The Tribunal upheld the MOD and Commissioner’s case as regards the outstanding material. As regards section 27, the Tribunal applied the principles from Campaign against the Arms Trade v IC and MOD (EA/2006/00040). It observed, however, that confidential information obtained from another country would not always be protected by section 27: it was “perhaps axiomatic that the foreign State will take the United Kingdom as it finds it including but not limited to the effect of its own domestic disclosure laws. It follows that there may well be cases where information otherwise imparted in confidence from a foreign State to a United Kingdom authority would need to be considered on its own merits as to whether some form of disclosure should be made or ordered whether under FOIA or under similar analogous legislation or principles such as the UK data protection principles.”

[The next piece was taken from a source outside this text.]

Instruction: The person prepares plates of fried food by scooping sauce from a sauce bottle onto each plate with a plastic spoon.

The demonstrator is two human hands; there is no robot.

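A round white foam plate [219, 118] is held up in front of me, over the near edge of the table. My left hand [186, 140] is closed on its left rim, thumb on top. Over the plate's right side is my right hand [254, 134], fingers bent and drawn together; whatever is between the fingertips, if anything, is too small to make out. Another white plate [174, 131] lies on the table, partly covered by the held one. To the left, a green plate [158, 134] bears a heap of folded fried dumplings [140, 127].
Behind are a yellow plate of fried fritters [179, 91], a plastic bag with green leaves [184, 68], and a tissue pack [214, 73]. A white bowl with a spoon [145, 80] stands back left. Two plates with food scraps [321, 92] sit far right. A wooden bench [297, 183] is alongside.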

As regards section 24, the Tribunal applied Kalman v IC and Department of Transport (EA/2009/0111) (recourse to the exemption should be “reasonably necessary” for the purpose of safeguarding national security), and Secretary of State for the Home Department v Rehman [2003] 1 A 153 (the threat to national security need not be immediate or direct).

Burt is also an example of a “mosaic effect” case: taken in isolation, the disputed information may appear anodyne, but the concern is with how it might be pieced together with other publicly available information.

Section 14(1) FOIA (vexatious requests)

Dransfield v IC (EA/2011/0079) is an example of the Tribunal overturning the Commissioner’s decision that section 14(1) had been engaged (for another recent example, see my post here). As with many such cases, the history and context were pivotal. Given that it is the request, rather than the requester, which must be adjudged to be vexatious, how should the context be factored in? The Tribunal gave this useful guidance:

“There is, however, an important distinction to be drawn between taking into account the history and context of a request, as in the cases referred to above, and taking into account the history and context of other requests made by a requester or other dealings between the requester and the public authority. The former is an entirely proper and valid consideration. The latter risks crossing the line from treating the request as vexatious, to treating the requester is vexatious. That line, in our view, was crossed in the present case.”